§ WHAT IS NEEDED
For the material below, return exactly the lines starting at the one holding "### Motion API" and ending at the one holding "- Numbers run", counting both as part of the range.

[SUPPLIED MATERIAL Boundary: Start]

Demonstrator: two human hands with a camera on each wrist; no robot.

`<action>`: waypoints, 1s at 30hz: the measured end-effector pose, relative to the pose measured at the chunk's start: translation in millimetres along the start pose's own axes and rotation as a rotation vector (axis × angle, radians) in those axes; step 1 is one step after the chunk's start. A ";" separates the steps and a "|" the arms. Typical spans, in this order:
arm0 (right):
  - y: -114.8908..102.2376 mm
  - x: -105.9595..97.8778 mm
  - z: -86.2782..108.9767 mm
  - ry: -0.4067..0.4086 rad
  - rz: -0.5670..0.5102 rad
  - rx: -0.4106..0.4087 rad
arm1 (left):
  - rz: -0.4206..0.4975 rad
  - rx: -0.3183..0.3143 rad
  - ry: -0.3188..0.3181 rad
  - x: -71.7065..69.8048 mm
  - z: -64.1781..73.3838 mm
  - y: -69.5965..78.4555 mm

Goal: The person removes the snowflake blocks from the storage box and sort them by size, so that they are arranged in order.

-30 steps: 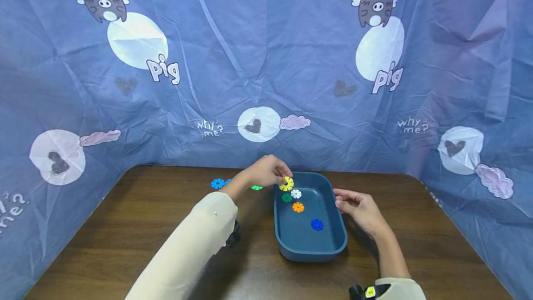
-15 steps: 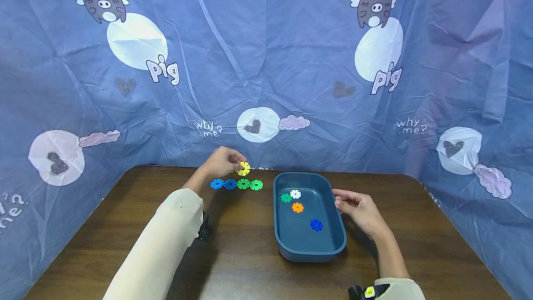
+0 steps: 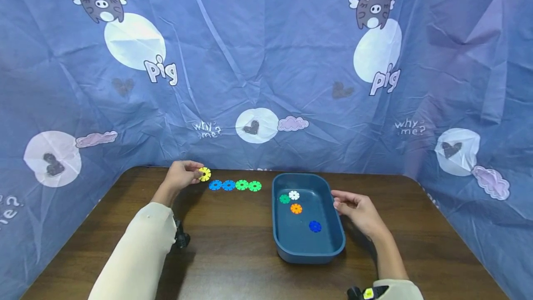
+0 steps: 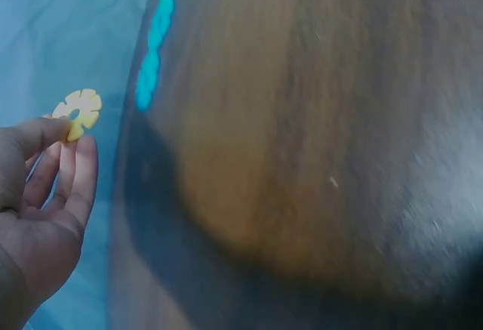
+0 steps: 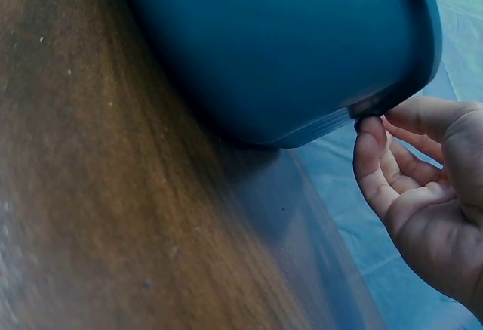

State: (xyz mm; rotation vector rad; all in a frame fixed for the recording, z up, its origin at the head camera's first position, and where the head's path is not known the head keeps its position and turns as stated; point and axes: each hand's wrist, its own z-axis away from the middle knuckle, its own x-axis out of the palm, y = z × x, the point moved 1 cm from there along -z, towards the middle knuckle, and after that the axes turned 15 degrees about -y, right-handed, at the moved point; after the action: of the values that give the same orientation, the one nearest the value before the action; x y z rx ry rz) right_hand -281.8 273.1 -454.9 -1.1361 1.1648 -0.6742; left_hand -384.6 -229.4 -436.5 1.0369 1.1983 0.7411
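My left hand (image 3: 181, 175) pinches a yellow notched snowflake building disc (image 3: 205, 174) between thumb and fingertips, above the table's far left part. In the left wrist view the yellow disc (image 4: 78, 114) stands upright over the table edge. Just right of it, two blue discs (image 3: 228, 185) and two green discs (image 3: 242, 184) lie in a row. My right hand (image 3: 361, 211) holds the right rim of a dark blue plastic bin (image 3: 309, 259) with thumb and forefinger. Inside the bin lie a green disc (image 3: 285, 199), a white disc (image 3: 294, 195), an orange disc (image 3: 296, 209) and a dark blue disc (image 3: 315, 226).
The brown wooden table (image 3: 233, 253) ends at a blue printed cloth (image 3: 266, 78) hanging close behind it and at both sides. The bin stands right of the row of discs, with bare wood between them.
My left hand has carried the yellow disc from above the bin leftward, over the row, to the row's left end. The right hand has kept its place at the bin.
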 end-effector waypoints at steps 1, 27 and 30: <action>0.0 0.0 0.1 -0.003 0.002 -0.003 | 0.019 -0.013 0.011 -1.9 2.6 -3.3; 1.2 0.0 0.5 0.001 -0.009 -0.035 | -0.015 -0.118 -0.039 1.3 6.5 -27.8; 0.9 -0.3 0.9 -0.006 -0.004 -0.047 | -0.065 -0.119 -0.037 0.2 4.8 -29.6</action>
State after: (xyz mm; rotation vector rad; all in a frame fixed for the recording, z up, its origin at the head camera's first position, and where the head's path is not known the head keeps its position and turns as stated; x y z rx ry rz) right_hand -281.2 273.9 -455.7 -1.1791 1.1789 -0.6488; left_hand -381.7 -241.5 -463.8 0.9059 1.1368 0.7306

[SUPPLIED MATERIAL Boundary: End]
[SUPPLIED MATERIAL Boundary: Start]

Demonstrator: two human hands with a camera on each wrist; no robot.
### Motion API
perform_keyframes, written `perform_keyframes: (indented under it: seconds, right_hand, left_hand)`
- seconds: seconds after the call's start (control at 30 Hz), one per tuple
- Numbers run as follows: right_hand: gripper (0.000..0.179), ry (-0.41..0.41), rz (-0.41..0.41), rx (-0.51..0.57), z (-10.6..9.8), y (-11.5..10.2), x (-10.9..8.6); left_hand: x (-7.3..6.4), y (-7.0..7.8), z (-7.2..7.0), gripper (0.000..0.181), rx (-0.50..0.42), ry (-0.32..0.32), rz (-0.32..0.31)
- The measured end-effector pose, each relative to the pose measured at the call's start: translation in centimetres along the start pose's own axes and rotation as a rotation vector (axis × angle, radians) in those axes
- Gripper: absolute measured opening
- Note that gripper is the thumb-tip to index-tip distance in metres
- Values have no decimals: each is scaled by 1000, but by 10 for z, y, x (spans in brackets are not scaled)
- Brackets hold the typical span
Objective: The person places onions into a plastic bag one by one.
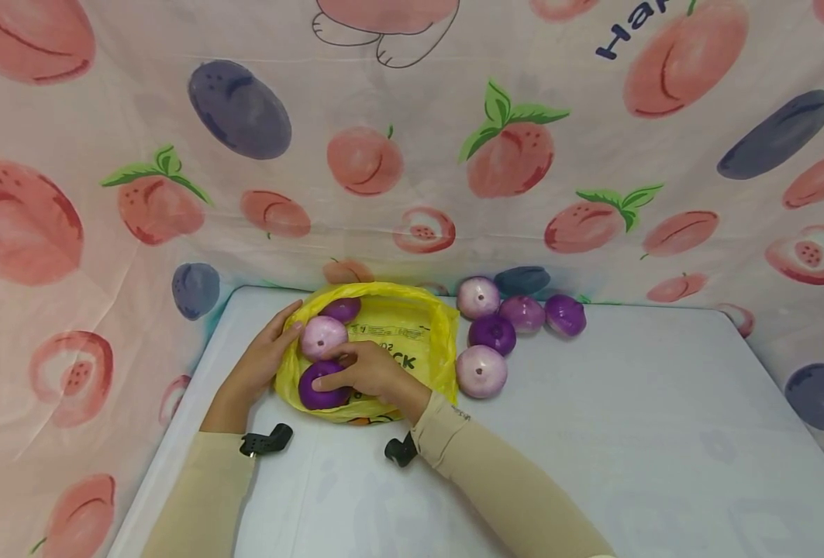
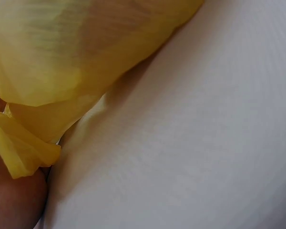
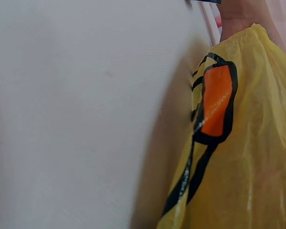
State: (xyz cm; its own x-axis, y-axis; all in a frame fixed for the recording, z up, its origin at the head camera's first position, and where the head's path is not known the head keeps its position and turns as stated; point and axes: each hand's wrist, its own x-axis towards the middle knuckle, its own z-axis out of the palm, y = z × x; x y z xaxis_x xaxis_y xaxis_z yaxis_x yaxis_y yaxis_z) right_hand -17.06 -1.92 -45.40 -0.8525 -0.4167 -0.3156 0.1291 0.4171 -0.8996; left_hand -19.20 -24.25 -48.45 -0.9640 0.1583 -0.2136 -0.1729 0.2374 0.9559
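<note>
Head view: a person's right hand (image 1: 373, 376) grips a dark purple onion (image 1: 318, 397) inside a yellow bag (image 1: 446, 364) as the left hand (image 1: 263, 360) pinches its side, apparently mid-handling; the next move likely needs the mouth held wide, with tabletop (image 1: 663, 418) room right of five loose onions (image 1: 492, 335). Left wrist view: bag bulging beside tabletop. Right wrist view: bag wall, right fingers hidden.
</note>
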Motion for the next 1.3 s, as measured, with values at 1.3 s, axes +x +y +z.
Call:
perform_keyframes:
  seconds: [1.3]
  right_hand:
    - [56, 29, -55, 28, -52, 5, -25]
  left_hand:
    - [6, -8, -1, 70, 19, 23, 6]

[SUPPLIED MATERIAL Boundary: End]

§ ANSWER SPACE
### Motion API
perform_keyframes, written `perform_keyframes: (indented under it: seconds, right_hand, left_hand)`
- seconds: seconds after the call's start (control at 30 Hz), one per tuple
- Numbers run as follows: right_hand: gripper (0.000..0.179), ry (-0.41..0.41), rz (-0.41..0.41), rx (-0.51..0.57), z (-10.6..9.8), y (-11.5..10.2), x (-10.9..8.6); left_hand: x (-7.3..6.4), y (-7.0..7.8), z (-7.2..7.0), gripper (0.000..0.181), rx (-0.50..0.42), ry (-0.32..0.32), rz (-0.32..0.31)

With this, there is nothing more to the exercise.